De Beers might "significantly reduce" its number of sightholders and could be introducing changes to the way it allocates and sells its rough diamonds, according to Thomas Biesheuvel of Bloomberg. The miner's current six-year contract with buyers expires at the end of 2020.
The sources for the story are anonymous and De Beers said that no final decisions had been made, but Biesheuvel cites frustration among the long-term clients, many of which struggled over the course of a very challenging 2019, Many of De Beers' sightholders are manufacturers, and they were hit the hardest this past year as they found themselves with large stockpiles of hard-to-move polished diamonds, and thus with less need for new rough to polish. Unfortunately for them, De Beers typically does not take current need into account when selling its goods to contracted buyers, as the allocation of diamonds they receive is contractually established. De Beers did allow greater purchasing flexibility this year when the going got very rough, allowing buyers to defer and reject larger amounts of stones than usual, but they did not lower their prices until late in the year, which further squeezed the manufcaturers' already thin margins.
"By reducing the number of its customers," Bieshuevel writes, "the company could help strengthen the remaining businesses." De Beers currently has about 80 sightholders, depending on how one counts those companies with different branches in several countries, and 12 'accredited buyers' - a category of regular customer introduced in 2015, which must have the same standard of financial probity as Sightholders but do not need to commit to the same level of spending (see their customer director here). De Beers will meet their buyers next week in Botswana for the company’s first sale of the year. Sources said they have been told to expect an update on possible changes during the gathering.
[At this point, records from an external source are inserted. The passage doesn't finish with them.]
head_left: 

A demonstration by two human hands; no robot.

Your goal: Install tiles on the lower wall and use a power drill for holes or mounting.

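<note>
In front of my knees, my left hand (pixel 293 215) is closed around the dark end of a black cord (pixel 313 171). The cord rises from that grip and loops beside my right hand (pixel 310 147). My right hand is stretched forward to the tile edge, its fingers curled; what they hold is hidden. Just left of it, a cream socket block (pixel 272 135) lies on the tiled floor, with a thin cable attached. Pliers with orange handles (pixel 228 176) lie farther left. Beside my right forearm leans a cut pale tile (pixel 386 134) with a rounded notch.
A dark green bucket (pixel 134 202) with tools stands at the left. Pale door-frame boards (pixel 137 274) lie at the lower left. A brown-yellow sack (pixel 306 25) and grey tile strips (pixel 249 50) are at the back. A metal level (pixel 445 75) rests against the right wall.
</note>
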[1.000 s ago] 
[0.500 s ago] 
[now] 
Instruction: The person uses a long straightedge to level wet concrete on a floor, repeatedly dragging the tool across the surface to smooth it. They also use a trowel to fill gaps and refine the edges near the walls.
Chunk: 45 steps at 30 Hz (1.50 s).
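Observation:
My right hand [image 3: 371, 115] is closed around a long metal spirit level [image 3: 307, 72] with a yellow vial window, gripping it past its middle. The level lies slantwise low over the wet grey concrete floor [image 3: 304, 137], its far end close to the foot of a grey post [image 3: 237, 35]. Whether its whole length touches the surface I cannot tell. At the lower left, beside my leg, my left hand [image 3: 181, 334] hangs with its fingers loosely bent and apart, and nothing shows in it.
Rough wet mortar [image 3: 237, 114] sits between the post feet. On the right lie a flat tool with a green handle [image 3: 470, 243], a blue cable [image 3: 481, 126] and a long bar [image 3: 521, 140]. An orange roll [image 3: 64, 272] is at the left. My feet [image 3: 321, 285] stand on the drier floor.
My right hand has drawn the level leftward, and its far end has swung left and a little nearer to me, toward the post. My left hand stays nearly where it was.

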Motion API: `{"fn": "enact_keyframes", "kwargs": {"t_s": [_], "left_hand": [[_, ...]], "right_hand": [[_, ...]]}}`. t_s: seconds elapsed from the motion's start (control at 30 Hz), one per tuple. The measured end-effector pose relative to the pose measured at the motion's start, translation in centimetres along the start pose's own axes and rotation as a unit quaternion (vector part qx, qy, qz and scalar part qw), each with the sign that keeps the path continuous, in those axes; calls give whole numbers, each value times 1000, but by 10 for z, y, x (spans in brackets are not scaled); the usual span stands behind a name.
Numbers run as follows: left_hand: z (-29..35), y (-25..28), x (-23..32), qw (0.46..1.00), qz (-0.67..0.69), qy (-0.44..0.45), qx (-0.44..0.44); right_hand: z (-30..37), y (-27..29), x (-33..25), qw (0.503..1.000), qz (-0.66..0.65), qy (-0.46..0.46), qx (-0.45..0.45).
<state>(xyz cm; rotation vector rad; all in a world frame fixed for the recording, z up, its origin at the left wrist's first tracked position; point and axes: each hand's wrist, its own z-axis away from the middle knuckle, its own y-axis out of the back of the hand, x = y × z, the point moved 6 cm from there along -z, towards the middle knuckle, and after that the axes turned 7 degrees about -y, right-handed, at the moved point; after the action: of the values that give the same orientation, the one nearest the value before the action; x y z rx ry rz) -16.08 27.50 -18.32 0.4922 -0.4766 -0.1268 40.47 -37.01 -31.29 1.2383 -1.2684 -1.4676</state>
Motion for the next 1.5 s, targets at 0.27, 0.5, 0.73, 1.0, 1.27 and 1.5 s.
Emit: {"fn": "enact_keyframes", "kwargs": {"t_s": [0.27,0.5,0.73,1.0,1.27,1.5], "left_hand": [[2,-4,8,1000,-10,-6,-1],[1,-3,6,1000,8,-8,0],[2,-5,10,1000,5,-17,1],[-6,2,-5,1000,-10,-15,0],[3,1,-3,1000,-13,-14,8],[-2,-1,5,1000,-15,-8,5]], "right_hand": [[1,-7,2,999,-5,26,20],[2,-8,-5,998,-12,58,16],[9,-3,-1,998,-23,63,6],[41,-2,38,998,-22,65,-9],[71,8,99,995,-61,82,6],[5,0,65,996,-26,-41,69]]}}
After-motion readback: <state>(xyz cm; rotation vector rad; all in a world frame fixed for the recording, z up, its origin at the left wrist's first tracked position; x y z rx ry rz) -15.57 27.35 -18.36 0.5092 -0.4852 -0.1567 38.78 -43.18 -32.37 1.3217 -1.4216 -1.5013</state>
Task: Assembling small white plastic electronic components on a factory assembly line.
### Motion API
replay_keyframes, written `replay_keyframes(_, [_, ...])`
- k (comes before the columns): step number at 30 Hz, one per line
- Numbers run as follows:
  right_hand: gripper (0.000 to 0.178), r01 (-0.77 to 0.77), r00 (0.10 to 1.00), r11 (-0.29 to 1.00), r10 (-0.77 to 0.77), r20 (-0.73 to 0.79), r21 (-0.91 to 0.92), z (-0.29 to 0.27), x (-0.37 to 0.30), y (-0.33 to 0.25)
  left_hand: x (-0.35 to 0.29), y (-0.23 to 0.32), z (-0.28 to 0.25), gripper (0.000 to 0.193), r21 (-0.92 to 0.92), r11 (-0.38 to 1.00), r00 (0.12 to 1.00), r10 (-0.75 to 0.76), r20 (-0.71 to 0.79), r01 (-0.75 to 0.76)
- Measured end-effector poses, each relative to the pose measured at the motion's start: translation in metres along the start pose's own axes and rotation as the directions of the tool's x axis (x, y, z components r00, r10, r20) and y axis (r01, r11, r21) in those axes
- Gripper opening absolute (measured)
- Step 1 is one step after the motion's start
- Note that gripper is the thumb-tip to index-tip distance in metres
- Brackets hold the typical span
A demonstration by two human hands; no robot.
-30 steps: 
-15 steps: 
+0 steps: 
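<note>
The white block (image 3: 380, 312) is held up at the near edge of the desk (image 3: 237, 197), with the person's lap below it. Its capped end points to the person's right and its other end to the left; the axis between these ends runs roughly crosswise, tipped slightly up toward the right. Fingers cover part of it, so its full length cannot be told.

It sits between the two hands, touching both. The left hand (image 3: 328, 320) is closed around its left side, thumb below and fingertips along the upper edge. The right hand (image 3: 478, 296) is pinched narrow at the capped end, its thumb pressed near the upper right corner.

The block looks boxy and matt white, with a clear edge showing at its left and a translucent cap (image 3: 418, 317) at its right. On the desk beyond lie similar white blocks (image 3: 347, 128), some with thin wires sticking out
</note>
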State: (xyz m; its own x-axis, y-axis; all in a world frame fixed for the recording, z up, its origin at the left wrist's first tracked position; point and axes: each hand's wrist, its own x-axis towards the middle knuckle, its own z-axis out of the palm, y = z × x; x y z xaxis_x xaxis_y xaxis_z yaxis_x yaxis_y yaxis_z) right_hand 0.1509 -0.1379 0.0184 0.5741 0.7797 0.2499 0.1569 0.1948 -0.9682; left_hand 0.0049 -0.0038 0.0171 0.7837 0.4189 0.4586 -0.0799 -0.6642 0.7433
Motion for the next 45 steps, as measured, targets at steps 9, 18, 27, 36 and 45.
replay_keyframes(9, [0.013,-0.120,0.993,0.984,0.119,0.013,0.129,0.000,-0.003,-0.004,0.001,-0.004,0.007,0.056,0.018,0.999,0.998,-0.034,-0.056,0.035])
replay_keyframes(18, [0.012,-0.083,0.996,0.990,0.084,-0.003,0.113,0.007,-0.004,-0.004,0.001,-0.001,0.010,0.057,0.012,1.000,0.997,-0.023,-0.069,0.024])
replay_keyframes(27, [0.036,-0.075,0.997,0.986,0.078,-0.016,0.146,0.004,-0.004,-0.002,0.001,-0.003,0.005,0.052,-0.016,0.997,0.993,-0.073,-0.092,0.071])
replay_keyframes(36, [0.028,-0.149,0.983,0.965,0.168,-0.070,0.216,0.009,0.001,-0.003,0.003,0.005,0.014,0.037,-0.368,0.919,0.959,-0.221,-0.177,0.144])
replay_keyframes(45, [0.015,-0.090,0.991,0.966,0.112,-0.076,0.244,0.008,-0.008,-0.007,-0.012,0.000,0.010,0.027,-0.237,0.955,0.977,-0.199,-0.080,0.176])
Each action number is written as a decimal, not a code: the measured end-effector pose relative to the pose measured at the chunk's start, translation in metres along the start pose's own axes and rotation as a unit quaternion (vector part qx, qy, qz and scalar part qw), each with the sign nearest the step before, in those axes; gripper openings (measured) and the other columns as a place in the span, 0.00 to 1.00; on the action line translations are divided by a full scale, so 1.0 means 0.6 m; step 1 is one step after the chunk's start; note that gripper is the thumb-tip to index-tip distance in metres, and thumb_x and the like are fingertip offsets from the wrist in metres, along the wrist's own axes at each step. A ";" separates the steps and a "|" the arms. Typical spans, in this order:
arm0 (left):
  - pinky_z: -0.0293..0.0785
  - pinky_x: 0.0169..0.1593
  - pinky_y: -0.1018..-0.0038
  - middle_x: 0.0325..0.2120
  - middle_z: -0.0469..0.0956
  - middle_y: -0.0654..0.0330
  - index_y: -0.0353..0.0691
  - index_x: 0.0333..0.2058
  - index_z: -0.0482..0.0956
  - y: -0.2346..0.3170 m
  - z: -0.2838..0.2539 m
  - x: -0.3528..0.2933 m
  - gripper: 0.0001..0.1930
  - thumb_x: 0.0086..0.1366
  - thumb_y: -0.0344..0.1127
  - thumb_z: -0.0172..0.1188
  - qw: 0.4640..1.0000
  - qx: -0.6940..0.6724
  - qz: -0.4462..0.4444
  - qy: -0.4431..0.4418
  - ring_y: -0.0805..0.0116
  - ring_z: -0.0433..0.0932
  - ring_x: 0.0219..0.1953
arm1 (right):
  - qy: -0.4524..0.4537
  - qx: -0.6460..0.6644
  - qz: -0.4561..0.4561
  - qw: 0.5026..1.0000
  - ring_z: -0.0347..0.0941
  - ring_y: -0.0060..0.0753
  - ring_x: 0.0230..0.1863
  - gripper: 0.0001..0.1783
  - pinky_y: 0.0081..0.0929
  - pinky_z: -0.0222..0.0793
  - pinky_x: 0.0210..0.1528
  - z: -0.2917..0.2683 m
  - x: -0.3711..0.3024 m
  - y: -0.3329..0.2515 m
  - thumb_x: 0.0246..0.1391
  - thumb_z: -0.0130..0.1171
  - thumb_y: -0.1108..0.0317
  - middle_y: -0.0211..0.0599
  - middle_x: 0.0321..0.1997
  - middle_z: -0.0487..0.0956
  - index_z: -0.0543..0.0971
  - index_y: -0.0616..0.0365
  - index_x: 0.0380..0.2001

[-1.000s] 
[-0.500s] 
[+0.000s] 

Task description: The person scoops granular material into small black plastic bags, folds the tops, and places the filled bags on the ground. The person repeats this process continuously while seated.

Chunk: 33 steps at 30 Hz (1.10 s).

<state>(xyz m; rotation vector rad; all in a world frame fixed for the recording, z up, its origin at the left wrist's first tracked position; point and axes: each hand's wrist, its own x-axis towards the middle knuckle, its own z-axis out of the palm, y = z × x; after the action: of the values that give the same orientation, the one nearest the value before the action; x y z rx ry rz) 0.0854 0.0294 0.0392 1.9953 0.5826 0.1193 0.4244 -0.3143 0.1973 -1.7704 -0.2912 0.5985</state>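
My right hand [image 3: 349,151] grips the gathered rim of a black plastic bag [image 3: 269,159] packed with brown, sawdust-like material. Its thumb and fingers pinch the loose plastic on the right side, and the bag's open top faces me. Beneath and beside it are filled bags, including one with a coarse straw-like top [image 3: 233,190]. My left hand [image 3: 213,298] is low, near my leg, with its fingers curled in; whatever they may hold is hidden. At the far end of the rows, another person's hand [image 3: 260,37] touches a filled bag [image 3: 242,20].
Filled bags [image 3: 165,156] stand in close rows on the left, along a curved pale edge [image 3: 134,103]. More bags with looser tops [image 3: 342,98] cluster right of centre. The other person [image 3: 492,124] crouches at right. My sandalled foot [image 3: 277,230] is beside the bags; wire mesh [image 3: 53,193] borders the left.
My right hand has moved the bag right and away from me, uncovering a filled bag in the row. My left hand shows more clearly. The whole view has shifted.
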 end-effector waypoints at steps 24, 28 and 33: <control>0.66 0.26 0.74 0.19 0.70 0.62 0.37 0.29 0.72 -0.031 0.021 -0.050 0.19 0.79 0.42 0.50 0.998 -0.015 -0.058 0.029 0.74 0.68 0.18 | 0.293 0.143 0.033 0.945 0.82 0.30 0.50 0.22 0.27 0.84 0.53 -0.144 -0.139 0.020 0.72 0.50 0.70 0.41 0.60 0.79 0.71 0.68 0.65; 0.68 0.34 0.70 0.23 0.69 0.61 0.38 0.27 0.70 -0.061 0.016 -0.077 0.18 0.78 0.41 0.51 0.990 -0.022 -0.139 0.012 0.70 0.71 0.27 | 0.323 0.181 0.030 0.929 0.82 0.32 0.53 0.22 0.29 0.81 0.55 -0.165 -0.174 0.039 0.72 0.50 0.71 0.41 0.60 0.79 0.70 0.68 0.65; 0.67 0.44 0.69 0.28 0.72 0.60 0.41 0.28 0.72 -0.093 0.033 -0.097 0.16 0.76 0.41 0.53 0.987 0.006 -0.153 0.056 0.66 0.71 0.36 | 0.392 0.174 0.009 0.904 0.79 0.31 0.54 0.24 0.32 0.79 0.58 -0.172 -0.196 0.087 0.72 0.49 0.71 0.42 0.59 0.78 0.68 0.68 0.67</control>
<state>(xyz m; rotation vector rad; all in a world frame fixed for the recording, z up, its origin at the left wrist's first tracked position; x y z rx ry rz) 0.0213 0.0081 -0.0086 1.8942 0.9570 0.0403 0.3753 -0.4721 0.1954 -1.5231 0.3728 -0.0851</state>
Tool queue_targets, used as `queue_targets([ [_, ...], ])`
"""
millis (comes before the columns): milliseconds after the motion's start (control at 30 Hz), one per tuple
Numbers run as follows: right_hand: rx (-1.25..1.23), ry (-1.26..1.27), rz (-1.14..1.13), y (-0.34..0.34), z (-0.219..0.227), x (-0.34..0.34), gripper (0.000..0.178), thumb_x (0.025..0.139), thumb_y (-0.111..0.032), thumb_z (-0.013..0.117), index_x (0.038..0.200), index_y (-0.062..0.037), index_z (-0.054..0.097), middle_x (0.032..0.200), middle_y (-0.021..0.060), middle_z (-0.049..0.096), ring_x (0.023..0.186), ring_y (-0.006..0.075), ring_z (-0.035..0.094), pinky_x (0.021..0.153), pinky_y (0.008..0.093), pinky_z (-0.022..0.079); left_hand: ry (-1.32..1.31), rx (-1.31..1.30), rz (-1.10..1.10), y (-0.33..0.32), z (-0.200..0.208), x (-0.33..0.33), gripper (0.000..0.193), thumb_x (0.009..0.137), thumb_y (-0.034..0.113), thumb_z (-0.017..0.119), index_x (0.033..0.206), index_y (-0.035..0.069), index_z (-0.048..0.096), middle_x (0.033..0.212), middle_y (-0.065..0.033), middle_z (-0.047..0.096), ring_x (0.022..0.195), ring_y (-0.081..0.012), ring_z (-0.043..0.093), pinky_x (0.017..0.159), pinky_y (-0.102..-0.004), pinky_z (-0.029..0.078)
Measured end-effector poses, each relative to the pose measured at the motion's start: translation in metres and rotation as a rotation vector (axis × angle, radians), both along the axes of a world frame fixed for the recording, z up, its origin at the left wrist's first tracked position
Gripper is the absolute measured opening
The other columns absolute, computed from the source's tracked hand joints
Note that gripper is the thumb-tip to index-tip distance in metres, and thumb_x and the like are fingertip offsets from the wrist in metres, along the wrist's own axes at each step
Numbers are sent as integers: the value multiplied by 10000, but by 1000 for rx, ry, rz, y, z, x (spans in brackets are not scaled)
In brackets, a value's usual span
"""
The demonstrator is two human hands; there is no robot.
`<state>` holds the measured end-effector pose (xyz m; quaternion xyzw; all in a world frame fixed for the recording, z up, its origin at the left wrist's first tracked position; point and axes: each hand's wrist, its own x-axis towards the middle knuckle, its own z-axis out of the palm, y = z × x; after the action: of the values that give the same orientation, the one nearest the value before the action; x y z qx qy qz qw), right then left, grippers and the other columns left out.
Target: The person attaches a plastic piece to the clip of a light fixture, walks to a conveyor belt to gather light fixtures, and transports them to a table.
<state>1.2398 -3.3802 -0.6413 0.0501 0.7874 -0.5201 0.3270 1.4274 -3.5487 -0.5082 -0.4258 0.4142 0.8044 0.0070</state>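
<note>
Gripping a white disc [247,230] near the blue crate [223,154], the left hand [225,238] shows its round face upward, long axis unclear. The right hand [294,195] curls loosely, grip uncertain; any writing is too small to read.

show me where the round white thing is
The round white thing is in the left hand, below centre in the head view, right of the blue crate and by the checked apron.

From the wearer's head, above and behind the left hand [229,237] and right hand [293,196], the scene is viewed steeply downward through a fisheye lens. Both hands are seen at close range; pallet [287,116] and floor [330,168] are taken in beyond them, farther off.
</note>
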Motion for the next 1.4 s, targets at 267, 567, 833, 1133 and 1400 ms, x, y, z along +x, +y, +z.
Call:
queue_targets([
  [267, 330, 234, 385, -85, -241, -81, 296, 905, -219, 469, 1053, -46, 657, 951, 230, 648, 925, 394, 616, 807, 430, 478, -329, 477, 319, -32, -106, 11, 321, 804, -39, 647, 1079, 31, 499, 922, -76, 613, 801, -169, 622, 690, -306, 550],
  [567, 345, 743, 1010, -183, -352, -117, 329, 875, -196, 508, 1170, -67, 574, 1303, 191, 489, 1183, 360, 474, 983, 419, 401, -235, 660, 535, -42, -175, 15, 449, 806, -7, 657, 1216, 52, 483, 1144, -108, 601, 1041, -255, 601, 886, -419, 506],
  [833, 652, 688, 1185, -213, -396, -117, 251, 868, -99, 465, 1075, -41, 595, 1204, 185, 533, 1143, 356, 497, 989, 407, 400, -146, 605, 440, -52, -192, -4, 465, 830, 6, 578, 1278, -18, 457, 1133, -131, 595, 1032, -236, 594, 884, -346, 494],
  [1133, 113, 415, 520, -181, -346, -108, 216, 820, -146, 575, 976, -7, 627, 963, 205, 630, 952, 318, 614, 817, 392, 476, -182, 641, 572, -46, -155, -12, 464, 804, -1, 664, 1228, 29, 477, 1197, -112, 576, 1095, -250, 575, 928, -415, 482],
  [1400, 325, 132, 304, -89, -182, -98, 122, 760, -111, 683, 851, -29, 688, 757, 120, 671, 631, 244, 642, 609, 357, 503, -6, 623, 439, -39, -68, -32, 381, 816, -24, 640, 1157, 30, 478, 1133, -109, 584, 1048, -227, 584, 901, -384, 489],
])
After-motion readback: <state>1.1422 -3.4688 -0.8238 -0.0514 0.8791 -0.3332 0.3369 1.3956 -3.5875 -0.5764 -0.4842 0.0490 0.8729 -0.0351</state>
“We will be communicating directly with customers in the coming months about the new contract, which will focus on maximising the opportunities in the new diamond world,” the company said in a statement. Biesheuvel notes a "key point of contention is De Beers’s policy of allocating more diamonds to sightholders that have bought large amounts previously. It’s designed to reward the strongest buyers, but some in the industry suspect it’s resulted in irrational buying and dumping of stones, especially after De Beers allowed more flexibility in sales last year. De Beers has indicated it could change the allocation criteria to be more subjective, the people said."